Work order >>
Write out the entire listing exactly, so that each line matches the original.

◇ ◇ ◇

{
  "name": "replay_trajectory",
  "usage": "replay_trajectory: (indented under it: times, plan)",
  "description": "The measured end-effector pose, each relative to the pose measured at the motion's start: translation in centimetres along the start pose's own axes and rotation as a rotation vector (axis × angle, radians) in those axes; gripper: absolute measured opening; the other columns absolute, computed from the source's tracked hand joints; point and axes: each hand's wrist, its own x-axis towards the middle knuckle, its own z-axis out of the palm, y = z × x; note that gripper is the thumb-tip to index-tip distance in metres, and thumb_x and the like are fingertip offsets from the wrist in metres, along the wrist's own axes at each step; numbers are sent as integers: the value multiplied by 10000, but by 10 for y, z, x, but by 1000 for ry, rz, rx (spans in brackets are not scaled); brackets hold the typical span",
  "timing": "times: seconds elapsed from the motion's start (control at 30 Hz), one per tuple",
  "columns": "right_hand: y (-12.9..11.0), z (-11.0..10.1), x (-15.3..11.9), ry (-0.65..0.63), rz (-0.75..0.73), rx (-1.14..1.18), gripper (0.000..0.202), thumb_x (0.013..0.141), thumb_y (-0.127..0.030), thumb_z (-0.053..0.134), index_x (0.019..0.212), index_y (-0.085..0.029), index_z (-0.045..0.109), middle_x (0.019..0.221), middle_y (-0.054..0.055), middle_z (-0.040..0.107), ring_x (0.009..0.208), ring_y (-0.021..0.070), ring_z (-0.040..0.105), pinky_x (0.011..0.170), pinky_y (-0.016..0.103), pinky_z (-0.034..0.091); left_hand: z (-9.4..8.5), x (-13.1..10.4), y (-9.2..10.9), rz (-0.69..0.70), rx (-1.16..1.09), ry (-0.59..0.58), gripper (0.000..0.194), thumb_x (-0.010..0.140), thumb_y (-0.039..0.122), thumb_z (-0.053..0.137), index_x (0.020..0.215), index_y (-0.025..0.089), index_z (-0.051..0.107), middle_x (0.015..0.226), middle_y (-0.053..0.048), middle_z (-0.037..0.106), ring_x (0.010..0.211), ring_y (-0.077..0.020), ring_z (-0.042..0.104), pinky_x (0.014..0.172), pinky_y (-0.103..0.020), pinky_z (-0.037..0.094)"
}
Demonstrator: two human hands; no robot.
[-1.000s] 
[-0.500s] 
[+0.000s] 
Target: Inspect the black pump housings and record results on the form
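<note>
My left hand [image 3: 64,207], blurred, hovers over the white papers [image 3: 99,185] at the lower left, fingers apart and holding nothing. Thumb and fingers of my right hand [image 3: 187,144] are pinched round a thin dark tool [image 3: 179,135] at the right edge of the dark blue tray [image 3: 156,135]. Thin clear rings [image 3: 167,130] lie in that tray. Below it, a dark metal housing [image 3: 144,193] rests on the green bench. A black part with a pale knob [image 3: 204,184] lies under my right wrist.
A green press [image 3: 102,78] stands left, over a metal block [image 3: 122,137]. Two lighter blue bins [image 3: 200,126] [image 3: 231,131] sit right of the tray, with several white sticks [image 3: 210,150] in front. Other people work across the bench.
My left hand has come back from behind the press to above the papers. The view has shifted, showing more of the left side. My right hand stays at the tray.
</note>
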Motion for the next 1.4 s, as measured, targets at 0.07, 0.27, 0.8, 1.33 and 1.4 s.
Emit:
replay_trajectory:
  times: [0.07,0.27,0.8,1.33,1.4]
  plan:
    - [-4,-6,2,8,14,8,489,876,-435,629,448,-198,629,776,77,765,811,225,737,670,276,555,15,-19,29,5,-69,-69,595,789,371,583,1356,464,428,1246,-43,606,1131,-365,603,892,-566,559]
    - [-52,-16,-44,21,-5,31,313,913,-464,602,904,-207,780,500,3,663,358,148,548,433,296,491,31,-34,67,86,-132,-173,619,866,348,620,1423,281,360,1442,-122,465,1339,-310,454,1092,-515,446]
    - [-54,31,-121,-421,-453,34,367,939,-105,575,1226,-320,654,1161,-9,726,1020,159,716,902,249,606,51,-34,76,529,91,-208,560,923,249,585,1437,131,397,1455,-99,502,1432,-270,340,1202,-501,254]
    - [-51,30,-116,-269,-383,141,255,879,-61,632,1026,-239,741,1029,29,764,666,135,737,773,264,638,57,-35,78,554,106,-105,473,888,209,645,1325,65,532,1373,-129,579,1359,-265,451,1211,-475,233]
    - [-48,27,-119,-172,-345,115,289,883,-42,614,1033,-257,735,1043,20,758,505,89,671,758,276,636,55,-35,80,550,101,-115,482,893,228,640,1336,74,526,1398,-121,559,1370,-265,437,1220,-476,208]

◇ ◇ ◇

Solved problem >>
{
  "name": "replay_trajectory",
  "usage": "replay_trajectory: (indented under it: times, plan)",
  "description": "The measured end-effector pose, each relative to the pose measured at the motion's start: translation in centimetres along the start pose's own axes and rotation as a rotation vector (axis × angle, radians) in those axes; gripper: absolute measured opening; the other columns absolute, computed from the source's tracked hand joints; point and axes: each hand's wrist, its own x-axis towards the middle knuckle, its own z-axis out of the palm, y = z × x; note that gripper is the thumb-tip to index-tip distance in metres, and thumb_x and the like are fingertip offsets from the wrist in metres, along the wrist's own axes at each step; numbers are sent as integers: the value multiplied by 10000, but by 10 for y, z, x, but by 1000 for ry, rz, rx (spans in brackets are not scaled); brackets hold the typical span",
  "timing": "times: seconds elapsed from the motion's start (control at 30 Hz), one per tuple",
  "columns": "right_hand: y (-12.9..11.0), z (-11.0..10.1), x (-15.3..11.9), ry (-0.65..0.63), rz (-0.75..0.73), rx (-1.14..1.18), gripper (0.000..0.202), thumb_x (0.013..0.141), thumb_y (-0.127..0.030), thumb_z (-0.053..0.134), index_x (0.019..0.212), index_y (-0.085..0.029), index_z (-0.045..0.109), middle_x (0.019..0.221), middle_y (-0.054..0.055), middle_z (-0.040..0.107), ring_x (0.009..0.208), ring_y (-0.021..0.070), ring_z (-0.040..0.105), pinky_x (0.011..0.170), pinky_y (-0.016..0.103), pinky_z (-0.034..0.091); left_hand: z (-9.4..8.5), x (-13.1..10.4), y (-9.2..10.9), rz (-0.69..0.70), rx (-1.16..1.09), ry (-0.59..0.58), gripper (0.000..0.194), thumb_x (-0.010..0.140), thumb_y (-0.039..0.122), thumb_z (-0.053..0.137), index_x (0.020..0.215), index_y (-0.025..0.089), index_z (-0.051..0.107), middle_x (0.015..0.226), middle_y (-0.053..0.048), middle_z (-0.037..0.106), ring_x (0.010..0.211), ring_y (-0.077..0.020), ring_z (-0.042..0.104), pinky_x (0.014..0.172), pinky_y (-0.103..0.020), pinky_z (-0.037..0.094)"
}
Demonstrator: two human hands; no robot.
[-1.000s] 
[-0.500s] 
[+0.000s] 
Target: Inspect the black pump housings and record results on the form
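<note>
My left hand [image 3: 64,207], blurred, hovers over the white papers [image 3: 99,185] at the lower left, fingers apart and holding nothing. Thumb and fingers of my right hand [image 3: 187,144] are pinched round a thin dark tool [image 3: 179,135] at the right edge of the dark blue tray [image 3: 156,135]. Thin clear rings [image 3: 167,130] lie in that tray. Below it, a dark metal housing [image 3: 144,193] rests on the green bench. A black part with a pale knob [image 3: 204,184] lies under my right wrist.
A green press [image 3: 102,78] stands left, over a metal block [image 3: 122,137]. Two lighter blue bins [image 3: 200,126] [image 3: 231,131] sit right of the tray, with several white sticks [image 3: 210,150] in front. Other people work across the bench.
My left hand has come back from behind the press to above the papers. The view has shifted, showing more of the left side. My right hand stays at the tray.
</note>
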Motion for the next 1.4 s, as measured, targets at 0.07, 0.27, 0.8, 1.33 and 1.4 s.
Emit:
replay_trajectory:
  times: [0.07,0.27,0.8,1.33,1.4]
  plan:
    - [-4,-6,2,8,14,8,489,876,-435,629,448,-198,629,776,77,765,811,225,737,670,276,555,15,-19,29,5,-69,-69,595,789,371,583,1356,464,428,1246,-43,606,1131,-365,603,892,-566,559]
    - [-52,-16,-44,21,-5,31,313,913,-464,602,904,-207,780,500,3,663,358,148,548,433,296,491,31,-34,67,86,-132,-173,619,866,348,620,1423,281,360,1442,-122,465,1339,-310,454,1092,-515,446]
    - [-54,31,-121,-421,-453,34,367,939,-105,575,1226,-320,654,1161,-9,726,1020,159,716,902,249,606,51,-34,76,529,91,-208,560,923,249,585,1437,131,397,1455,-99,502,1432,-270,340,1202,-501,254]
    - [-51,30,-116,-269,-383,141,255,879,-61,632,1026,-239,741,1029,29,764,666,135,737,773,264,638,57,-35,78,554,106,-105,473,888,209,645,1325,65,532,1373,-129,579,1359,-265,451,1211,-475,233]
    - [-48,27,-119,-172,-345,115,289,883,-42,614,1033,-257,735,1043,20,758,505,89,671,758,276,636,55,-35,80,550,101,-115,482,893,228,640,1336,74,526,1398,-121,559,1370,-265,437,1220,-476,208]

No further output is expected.